[Description of the task] Nothing is needed except the lines below that run from the one with "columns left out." through the one with "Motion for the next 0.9", repeated exactly.

[Records drawn from a dataset]
=== Section Start ===

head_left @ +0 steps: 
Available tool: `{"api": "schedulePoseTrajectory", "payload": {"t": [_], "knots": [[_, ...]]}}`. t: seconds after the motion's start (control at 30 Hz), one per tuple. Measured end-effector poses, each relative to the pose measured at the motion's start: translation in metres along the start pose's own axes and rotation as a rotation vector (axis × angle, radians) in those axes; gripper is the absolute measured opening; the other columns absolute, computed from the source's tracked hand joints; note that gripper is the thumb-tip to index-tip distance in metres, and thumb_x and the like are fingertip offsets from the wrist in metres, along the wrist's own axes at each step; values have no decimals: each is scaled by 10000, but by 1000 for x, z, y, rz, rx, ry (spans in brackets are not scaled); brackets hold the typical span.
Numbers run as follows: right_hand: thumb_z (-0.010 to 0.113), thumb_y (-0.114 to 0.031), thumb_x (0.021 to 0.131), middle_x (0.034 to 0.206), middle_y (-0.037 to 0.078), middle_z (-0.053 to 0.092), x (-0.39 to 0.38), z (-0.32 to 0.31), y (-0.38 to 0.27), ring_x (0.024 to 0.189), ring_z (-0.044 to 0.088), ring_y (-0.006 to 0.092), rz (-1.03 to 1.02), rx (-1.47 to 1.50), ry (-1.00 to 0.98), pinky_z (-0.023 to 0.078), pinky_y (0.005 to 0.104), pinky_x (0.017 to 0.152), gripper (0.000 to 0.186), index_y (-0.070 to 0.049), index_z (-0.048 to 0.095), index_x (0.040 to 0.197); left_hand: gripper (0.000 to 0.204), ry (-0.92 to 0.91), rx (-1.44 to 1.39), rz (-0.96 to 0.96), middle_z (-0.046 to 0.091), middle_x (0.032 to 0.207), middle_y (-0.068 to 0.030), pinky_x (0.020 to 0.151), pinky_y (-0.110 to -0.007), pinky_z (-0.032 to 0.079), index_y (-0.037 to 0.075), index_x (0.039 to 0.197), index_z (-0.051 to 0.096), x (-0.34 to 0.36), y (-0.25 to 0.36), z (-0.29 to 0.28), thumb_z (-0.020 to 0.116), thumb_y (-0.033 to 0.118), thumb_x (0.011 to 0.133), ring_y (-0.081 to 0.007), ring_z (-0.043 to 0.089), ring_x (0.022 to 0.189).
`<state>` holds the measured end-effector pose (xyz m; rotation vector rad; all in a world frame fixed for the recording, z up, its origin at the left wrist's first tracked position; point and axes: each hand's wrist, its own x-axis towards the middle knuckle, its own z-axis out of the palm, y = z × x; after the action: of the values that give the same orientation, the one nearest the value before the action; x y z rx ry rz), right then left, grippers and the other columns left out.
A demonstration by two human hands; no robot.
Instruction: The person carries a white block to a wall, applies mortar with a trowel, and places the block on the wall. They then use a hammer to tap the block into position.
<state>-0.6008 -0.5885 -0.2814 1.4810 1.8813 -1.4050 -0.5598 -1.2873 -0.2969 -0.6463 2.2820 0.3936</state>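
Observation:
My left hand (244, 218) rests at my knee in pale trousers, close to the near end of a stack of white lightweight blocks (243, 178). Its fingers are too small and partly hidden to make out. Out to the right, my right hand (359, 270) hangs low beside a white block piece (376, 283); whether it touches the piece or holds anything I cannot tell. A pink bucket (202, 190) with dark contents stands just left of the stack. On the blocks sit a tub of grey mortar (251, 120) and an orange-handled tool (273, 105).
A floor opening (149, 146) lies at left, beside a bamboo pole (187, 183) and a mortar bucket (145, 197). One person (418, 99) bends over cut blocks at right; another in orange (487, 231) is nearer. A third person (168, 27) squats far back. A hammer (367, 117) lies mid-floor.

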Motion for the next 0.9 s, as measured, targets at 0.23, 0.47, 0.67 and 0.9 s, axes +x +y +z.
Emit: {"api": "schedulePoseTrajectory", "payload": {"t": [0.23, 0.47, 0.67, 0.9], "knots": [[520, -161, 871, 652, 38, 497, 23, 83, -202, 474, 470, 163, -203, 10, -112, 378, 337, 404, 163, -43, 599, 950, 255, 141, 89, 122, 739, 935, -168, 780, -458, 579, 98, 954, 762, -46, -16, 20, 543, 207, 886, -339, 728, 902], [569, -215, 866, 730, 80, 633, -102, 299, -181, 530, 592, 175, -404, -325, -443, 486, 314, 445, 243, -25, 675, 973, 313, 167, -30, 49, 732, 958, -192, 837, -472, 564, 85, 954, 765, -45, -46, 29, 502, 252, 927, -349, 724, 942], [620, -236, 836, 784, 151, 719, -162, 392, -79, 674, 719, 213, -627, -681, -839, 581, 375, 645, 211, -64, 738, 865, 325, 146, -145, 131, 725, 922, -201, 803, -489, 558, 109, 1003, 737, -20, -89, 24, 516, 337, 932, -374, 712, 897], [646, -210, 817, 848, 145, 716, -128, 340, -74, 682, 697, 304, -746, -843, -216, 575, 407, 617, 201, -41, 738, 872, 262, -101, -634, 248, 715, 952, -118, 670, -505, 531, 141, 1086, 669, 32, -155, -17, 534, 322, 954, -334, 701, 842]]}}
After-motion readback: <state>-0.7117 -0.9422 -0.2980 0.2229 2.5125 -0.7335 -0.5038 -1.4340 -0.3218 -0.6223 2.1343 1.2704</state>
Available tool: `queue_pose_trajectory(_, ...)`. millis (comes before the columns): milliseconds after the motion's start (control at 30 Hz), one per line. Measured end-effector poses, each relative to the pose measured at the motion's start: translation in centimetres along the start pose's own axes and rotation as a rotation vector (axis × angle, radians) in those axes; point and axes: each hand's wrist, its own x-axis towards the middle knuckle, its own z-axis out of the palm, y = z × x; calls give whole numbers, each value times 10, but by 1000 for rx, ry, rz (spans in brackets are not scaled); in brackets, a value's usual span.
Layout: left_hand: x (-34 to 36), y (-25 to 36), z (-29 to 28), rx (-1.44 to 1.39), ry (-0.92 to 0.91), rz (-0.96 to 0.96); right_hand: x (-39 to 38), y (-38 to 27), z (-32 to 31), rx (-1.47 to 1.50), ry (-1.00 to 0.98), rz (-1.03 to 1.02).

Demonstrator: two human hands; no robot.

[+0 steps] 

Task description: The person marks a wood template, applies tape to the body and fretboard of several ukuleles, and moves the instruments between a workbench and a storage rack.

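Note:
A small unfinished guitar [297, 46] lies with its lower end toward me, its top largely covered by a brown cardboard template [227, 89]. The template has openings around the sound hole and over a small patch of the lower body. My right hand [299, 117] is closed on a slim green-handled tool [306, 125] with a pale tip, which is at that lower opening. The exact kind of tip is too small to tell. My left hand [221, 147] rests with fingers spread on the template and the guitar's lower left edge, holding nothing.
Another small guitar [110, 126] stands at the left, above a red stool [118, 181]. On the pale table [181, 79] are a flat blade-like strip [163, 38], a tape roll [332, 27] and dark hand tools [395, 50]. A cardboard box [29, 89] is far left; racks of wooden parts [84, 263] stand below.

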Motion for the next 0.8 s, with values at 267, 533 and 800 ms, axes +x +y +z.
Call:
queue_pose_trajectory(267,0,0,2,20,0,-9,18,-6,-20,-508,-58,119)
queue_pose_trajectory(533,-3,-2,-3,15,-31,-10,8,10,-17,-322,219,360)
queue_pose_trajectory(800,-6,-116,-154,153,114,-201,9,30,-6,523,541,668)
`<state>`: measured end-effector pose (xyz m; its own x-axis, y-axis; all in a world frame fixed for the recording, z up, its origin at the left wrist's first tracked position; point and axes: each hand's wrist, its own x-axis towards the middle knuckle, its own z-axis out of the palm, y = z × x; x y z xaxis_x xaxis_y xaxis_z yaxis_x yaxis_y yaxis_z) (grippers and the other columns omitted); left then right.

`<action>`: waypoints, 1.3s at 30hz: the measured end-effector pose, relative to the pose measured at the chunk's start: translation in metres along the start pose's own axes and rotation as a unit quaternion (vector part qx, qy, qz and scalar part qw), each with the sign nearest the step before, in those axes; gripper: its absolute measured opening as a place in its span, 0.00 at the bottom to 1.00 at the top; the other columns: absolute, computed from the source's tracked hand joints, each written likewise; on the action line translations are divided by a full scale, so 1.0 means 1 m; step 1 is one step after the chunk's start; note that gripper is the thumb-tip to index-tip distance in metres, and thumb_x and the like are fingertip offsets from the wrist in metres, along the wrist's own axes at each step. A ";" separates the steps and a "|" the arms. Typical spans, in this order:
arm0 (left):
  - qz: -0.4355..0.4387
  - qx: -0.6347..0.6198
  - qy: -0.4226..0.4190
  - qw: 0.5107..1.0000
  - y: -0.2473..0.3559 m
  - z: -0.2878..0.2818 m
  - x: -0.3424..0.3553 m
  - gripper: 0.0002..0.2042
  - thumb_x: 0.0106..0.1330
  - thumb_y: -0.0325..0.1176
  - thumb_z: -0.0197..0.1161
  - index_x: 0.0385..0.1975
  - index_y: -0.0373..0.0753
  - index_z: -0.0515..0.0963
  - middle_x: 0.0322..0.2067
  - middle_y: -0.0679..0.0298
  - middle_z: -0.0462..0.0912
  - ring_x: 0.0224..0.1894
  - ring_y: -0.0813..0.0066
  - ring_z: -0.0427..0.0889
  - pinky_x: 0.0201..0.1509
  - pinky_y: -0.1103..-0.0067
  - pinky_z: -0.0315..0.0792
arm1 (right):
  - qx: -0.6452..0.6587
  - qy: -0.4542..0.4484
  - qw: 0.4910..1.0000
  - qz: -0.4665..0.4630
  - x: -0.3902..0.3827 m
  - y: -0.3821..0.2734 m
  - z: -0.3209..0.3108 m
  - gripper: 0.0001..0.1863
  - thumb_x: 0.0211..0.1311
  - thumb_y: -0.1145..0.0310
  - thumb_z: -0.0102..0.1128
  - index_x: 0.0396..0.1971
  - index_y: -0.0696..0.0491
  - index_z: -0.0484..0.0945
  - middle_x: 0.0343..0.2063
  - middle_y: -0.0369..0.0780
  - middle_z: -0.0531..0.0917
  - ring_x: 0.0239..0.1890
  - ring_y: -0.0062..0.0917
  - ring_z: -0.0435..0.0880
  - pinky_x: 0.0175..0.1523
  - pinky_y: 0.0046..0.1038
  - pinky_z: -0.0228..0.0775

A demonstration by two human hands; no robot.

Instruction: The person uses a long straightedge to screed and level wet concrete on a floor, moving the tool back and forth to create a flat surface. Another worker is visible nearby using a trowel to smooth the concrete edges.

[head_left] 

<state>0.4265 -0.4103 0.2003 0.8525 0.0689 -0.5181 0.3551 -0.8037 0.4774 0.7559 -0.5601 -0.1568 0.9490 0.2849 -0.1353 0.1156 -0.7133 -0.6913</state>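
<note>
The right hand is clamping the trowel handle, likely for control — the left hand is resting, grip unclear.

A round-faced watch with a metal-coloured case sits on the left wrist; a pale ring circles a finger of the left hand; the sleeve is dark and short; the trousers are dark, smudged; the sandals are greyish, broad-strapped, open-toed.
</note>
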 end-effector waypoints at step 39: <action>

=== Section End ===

[Task response]
`<state>` holds the measured end-effector pose (xyz m; rotation vector rad; all in a world frame fixed for the recording, z up, its origin at the left wrist's first tracked position; point and axes: each hand's wrist, its own x-axis towards the middle knuckle, its own z-axis out of the palm, y = z × x; after the action: of the values that give the same orientation, the one nearest the value before the action; x y z rx ry rz), right then left, grippers and the other columns left out.
A demonstration by two human hands; no robot.
Instruction: The person carries a white block to a wall, applies mortar with a trowel, and places the block on the wall. They then use a hammer to tap the block into position.
<state>-0.6008 -0.5885 -0.2814 1.4810 1.8813 -1.4050 -0.5598 -1.2873 -0.2969 -0.6463 2.2820 0.3936</state>
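Observation:
My left hand (244, 218) rests at my knee in pale trousers, close to the near end of a stack of white lightweight blocks (243, 178). Its fingers are too small and partly hidden to make out. Out to the right, my right hand (359, 270) hangs low beside a white block piece (376, 283); whether it touches the piece or holds anything I cannot tell. A pink bucket (202, 190) with dark contents stands just left of the stack. On the blocks sit a tub of grey mortar (251, 120) and an orange-handled tool (273, 105).
A floor opening (149, 146) lies at left, beside a bamboo pole (187, 183) and a mortar bucket (145, 197). One person (418, 99) bends over cut blocks at right; another in orange (487, 231) is nearer. A third person (168, 27) squats far back. A hammer (367, 117) lies mid-floor.
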
Motion for the next 0.9 s, as measured, targets at 0.23, 0.47, 0.67 and 0.9 s, axes +x +y +z.

The output contains nothing further.